Exercise details: Exactly as written, return all the data, leaving its pictures behind.

Available data:
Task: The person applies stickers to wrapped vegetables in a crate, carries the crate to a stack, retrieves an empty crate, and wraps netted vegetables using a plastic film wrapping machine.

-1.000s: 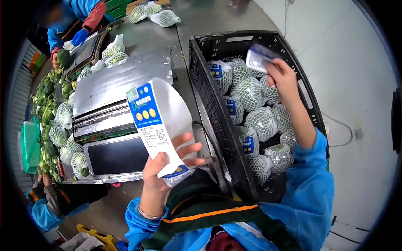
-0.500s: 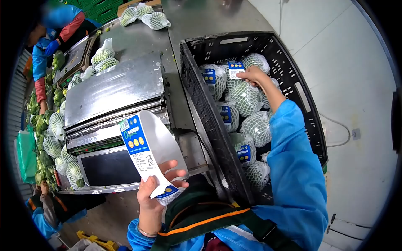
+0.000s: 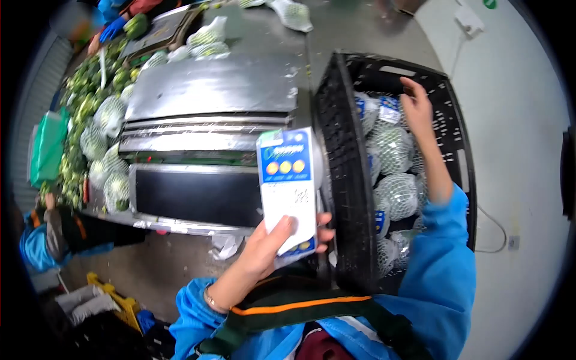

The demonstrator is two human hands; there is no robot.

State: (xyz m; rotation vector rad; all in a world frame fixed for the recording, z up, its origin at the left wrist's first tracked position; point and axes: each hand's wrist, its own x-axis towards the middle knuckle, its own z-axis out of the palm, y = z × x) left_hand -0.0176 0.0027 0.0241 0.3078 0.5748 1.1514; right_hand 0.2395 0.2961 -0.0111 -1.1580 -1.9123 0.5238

Solution for this problem:
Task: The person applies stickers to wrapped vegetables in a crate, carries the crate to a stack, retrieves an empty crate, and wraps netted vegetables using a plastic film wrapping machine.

-1.000s: 
-0.500s: 
+0.000s: 

The demonstrator is two human hands; there is no robot.

State: (xyz m; rotation vector rad; all in a world frame fixed for the recording, z up, its origin at the left wrist's first tracked position; point and axes: each hand's wrist, its own x-axis towards the middle knuckle, its own z-axis out of the palm, y = z × x) left_hand -0.0176 0.0027 0.0241 0.3078 0.5748 1.1514; right_hand 0.2395 0.2961 -0.0111 -1.1580 -1.9123 0.5238

No more is needed for this exercise.